Kumpatla Siva P, Mukhopadhyay Snehasis
Indiana University School of Informatics, IUPUI, Indianapolis 46202, USA.
Genome. 2005 Dec;48(6):985-98. doi: 10.1139/g05-060.
Simple sequence repeat (SSR) markers are widely used in many plant and animal genomes due to their abundance, hypervariability, and suitability for high-throughput analysis. Development of SSR markers using molecular methods is time consuming, laborious, and expensive. Use of computational approaches to mine ever-increasing sequences such as expressed sequence tags (ESTs) in public databases permits rapid and economical discovery of SSRs. Most of such efforts to date focused on mining SSRs from monocotyledonous ESTs. In this study, we have computationally mined and examined the abundance of SSRs in more than 1.54 million ESTs belonging to 55 dicotyledonous species. The frequency of ESTs containing SSRs among species ranged from 2.65% to 16.82%. Dinucleotide repeats were found to be the most abundant followed by tri- or mono-nucleotide repeats. The motifs A/T, AG/GA/CT/TC, and AAG/AGA/GAA/CTT/TTC/TCT were the predominant mono-, di-, and tri-nucleotide SSRs, respectively. Most of the mononucleotide SSRs contained 15-25 repeats, whereas the majority of the di- and tri-nucleotide SSRs contained 5-10 repeats. The comprehensive SSR survey data presented here demonstrates the potential of in silico mining of ESTs for rapid development of SSR markers for genetic analysis and applications in dicotyledonous crops.

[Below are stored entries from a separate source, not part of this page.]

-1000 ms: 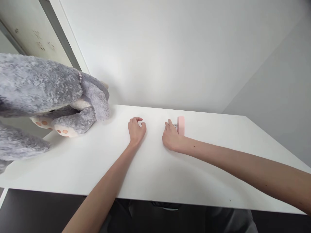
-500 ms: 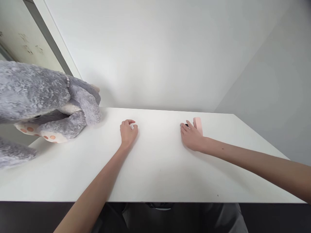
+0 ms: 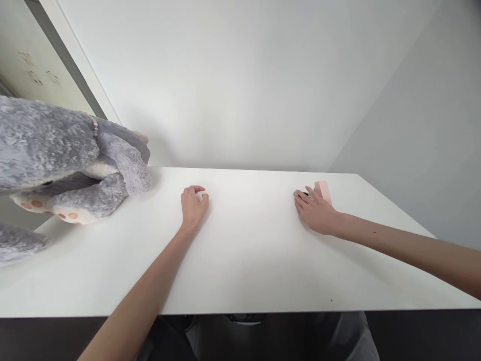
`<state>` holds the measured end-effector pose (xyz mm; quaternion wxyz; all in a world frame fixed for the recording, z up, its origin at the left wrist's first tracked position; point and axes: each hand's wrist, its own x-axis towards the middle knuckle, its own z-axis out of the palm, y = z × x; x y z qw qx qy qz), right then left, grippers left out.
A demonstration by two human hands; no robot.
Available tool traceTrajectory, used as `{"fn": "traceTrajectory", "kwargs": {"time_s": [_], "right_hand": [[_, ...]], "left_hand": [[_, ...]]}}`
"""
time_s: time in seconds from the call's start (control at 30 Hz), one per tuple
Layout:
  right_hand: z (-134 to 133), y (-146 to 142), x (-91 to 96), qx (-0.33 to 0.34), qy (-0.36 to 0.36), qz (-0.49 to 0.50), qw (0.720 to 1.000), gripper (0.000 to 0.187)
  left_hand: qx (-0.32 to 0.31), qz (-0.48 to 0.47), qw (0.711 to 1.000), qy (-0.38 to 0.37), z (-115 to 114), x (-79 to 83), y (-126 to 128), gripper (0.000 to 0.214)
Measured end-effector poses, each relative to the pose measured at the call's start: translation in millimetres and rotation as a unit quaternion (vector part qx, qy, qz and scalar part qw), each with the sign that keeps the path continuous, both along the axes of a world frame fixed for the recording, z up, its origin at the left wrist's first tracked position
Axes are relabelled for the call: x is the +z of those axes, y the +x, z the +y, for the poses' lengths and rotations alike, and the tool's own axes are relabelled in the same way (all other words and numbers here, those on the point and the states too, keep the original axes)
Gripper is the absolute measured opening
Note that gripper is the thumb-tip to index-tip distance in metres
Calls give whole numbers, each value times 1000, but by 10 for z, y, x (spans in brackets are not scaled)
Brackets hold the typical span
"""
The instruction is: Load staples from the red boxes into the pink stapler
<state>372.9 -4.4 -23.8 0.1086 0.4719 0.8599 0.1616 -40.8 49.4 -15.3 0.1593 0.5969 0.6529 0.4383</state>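
Observation:
My left hand [image 3: 193, 205] rests on the white table [image 3: 244, 240], left of the middle. Its fingers curl and a gap shows between thumb and index finger, with nothing in it. Farther right, my right hand [image 3: 315, 213] lies palm down with its fingers bent over small things on the tabletop. A dark piece [image 3: 305, 194] and a silvery bit show between and beyond those fingers; their kind is hidden. Right against this hand stands a pink block-shaped object [image 3: 323, 191], its lower part behind the hand.
A big grey plush toy [image 3: 101, 193] with cream foot soles sits at the table's left end. Behind the table rises a white wall [image 3: 225, 90], meeting a grey wall [image 3: 424, 125] at right. A small dark speck [image 3: 331, 300] lies near the front edge.
My right hand has slid to the right, and the pink object and the dark and silvery pieces have shifted along with it. My left hand stays in place as the view turns slightly.

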Motion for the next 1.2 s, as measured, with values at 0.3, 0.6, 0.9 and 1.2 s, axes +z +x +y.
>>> {"fn": "traceTrajectory", "kwargs": {"time_s": [0.3,0.6,0.9,1.2], "right_hand": [[89,-212,32,-27,54,-62,996,54],[91,-174,6,-69,47,-63,994,57],[-283,-853,29,24,-29,163,986,56],[-114,-1395,-9,14,-137,347,928,68]], "left_hand": [[-12,17,1000,-10,-11,5,-1,20],[-24,21,999,-4,2,-3,14,17],[-55,30,998,5,-41,20,66,15],[-146,117,981,45,-177,33,197,15]]}}
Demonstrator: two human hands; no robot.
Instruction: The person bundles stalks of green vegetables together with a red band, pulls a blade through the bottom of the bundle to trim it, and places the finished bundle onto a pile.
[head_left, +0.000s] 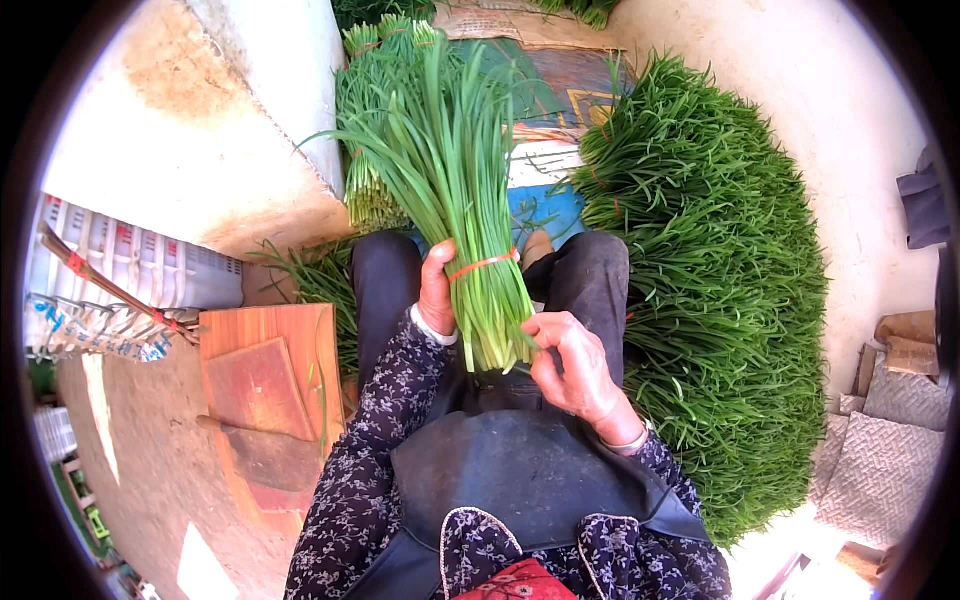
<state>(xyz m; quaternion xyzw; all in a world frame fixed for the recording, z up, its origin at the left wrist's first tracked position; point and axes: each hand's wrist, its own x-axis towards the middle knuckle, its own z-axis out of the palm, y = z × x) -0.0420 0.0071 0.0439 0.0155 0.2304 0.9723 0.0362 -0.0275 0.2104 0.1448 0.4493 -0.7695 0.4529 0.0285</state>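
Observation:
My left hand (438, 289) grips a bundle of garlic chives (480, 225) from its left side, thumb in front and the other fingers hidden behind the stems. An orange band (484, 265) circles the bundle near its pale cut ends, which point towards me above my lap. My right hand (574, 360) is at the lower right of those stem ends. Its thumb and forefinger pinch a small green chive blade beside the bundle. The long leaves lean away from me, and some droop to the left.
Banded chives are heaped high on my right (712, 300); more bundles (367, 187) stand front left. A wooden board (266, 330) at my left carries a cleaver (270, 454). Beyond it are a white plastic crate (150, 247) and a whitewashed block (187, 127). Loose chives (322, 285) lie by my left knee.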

简单序列重复(SSR)标记因其丰富性、高度变异性以及适用于高通量分析,而被广泛应用于许多动植物基因组中。利用分子方法开发SSR标记既耗时、费力又昂贵。使用计算方法挖掘公共数据库中不断增加的序列,如表达序列标签(EST),能够快速且经济地发现SSR。迄今为止,大多数此类工作都集中在从单子叶植物EST中挖掘SSR。在本研究中,我们通过计算挖掘并检测了属于55种双子叶植物的154万多个EST中SSR的丰度。物种中含有SSR的EST频率在2.65%至16.82%之间。发现二核苷酸重复最为丰富,其次是三核苷酸或单核苷酸重复。基序A/T、AG/GA/CT/TC和AAG/AGA/GAA/CTT/TTC/TCT分别是主要的单核苷酸、二核苷酸和三核苷酸SSR。大多数单核苷酸SSR含有15 - 25个重复,而大多数二核苷酸和三核苷酸SSR含有5 - 10个重复。本文所呈现的全面SSR调查数据证明了通过电子挖掘EST来快速开发用于双子叶作物遗传分析和应用的SSR标记的潜力。